§ **What you should do**
Which lines below contain the word "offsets"? Copy each one.

[Opening Supplied information section]

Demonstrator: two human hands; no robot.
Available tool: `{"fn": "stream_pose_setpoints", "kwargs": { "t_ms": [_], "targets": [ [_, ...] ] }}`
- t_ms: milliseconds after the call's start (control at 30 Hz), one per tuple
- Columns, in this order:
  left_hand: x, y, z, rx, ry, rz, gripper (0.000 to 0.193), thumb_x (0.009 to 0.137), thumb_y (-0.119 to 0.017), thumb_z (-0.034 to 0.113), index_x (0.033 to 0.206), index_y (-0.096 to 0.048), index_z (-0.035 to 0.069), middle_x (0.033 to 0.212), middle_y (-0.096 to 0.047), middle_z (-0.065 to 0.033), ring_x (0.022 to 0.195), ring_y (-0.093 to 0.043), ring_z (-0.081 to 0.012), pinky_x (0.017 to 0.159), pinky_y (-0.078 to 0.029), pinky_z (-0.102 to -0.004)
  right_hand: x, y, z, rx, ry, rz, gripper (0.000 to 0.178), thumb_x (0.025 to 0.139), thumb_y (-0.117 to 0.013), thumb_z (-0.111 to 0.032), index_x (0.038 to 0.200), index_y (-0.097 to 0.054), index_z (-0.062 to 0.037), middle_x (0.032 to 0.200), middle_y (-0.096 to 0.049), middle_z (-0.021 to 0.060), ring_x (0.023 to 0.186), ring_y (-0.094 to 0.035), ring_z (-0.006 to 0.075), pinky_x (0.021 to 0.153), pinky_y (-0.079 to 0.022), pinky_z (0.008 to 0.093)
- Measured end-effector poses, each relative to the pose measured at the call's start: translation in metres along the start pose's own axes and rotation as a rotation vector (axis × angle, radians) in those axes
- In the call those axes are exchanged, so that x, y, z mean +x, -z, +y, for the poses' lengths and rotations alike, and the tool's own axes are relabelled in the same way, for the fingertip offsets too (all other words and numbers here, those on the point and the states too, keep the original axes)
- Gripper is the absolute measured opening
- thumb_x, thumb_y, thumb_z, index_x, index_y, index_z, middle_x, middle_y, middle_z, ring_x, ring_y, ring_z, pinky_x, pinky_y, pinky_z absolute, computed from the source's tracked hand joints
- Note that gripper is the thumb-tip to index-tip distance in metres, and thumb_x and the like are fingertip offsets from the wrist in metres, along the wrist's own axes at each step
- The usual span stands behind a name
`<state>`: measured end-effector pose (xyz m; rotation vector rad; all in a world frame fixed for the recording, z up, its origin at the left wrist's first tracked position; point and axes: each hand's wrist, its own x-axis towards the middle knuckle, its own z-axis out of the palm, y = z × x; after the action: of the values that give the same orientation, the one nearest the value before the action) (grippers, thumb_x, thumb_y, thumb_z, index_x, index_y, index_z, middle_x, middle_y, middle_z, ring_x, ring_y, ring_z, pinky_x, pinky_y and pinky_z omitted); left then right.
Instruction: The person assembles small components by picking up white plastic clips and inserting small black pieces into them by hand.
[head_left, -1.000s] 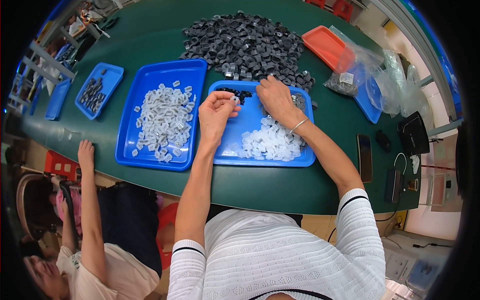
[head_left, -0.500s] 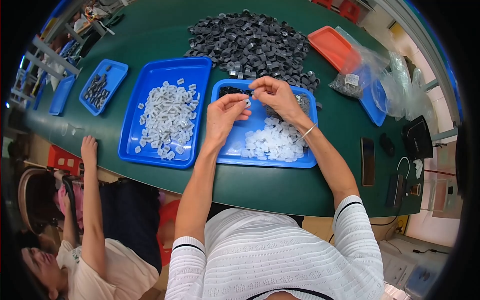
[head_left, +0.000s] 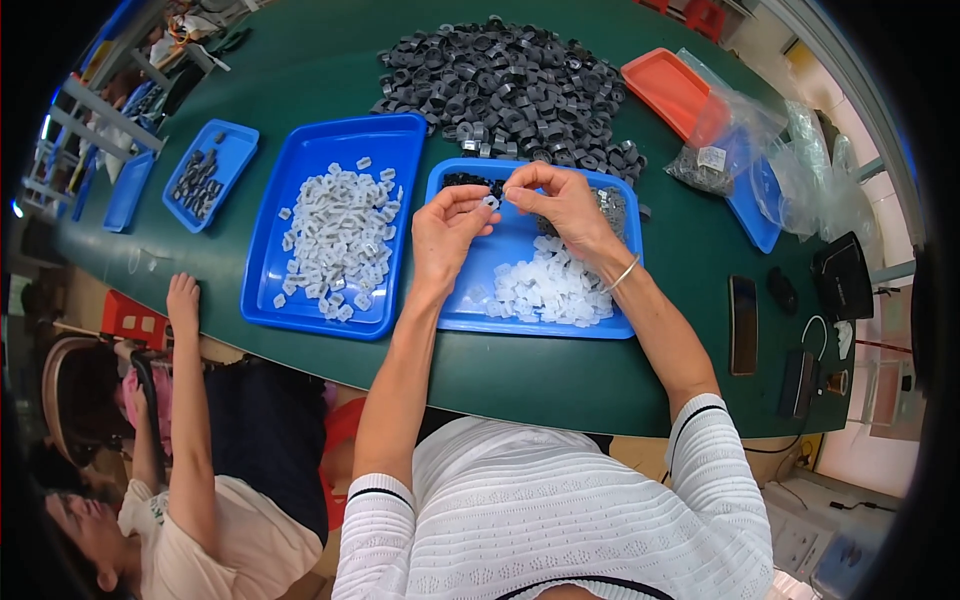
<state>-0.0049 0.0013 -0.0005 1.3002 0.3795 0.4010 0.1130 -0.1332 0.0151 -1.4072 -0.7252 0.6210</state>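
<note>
Over the right-hand blue tray (head_left: 462, 308), my left hand (head_left: 446, 232) pinches a small white plastic piece (head_left: 491, 202) between thumb and fingertips. Close beside it, my right hand (head_left: 562, 208) has thumb and forefinger pressed together near that piece; whatever it grips is too small to make out. Beneath my right hand lies a heap of translucent white pieces (head_left: 552, 286). Small black parts (head_left: 470, 182) fill the tray's far left corner, and small grey metal-looking parts (head_left: 612, 212) its far right. Left of it, a deeper blue tray (head_left: 262, 285) holds many white plastic pieces (head_left: 338, 240).
A large pile of dark grey ring-shaped parts (head_left: 505, 85) lies beyond the trays. An orange tray (head_left: 665, 85), plastic bags (head_left: 790, 165) and a phone (head_left: 742, 325) are on the right. At left, a co-worker's hand (head_left: 183, 300) rests on the table edge near a small blue tray (head_left: 238, 150).
My right hand has dipped slightly, its fingertips now closer to the white piece in my left hand. My left hand keeps its pinch. The whole view has shifted slightly.
</note>
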Motion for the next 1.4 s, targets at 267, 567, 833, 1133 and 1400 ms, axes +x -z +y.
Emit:
{"fn": "stream_pose_setpoints", "kwargs": {
  "t_ms": [267,567,833,1133,1400],
  "targets": [
    [-0.005,-0.008,0.005,-0.001,-0.013,-0.025,0.019,0.084,-0.064,-0.001,0.103,-0.062,-0.006,0.093,-0.067,-0.0119,0.08,-0.068,-0.0163,0.069,-0.054,-0.0231,-0.002,-0.005,0.006,0.042,-0.07,0.009,0.014,0.083,-0.07,-0.015,0.089,-0.066,-0.0027,0.084,-0.063,0.0007,0.073,-0.052,0.0059,0.066,-0.041,0.0217],
    [-0.007,-0.009,0.0,-0.017,-0.068,0.058,0.02,0.082,-0.067,0.003,0.1,-0.064,-0.005,0.09,-0.068,-0.0113,0.08,-0.066,-0.015,0.073,-0.051,-0.0237,-0.002,-0.005,0.008,0.006,-0.116,-0.02,0.017,0.084,-0.07,-0.017,0.088,-0.064,-0.0012,0.084,-0.064,0.0032,0.073,-0.055,0.0078,0.066,-0.045,0.0231],
    [-0.013,-0.019,-0.002,0.256,-0.312,0.179,0.012,0.082,-0.064,-0.002,0.094,-0.065,-0.003,0.086,-0.069,-0.0093,0.078,-0.067,-0.0125,0.071,-0.052,-0.0228,-0.003,-0.005,0.016,0.055,-0.147,-0.014,0.016,0.085,-0.069,-0.016,0.088,-0.063,-0.0013,0.084,-0.064,0.0042,0.072,-0.057,0.0085,0.065,-0.048,0.0235],
    [-0.008,-0.011,-0.001,0.062,-0.119,0.058,0.015,0.085,-0.065,0.001,0.099,-0.064,-0.004,0.088,-0.069,-0.0089,0.078,-0.066,-0.0121,0.068,-0.052,-0.022,0.0,0.007,-0.002,0.13,-0.237,-0.163,0.015,0.085,-0.068,-0.014,0.091,-0.065,-0.0005,0.087,-0.066,0.0054,0.077,-0.061,0.0091,0.069,-0.051,0.0234],
    [-0.006,-0.01,-0.006,0.08,-0.135,0.037,0.016,0.086,-0.063,-0.001,0.101,-0.065,-0.004,0.087,-0.069,-0.0092,0.077,-0.066,-0.0116,0.069,-0.051,-0.0212,0.002,0.007,0.009,0.056,-0.184,-0.174,0.017,0.085,-0.069,-0.016,0.09,-0.062,-0.0015,0.085,-0.064,0.005,0.075,-0.06,0.0086,0.065,-0.05,0.0226]
  ]
}}
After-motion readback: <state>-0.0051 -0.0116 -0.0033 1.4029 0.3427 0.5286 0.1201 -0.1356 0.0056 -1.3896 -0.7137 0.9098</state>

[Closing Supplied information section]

§ **Solved exercise**
- In the call those axes are exchanged, so that x, y, z mean +x, -z, +y, for the poses' lengths and rotations alike, and the tool's own axes are relabelled in the same way, for the fingertip offsets too (all other words and numbers here, those on the point and the states too, keep the original axes)
- Note that gripper is the thumb-tip to index-tip distance in metres, and thumb_x and the like are fingertip offsets from the wrist in metres, along the wrist's own axes at each step

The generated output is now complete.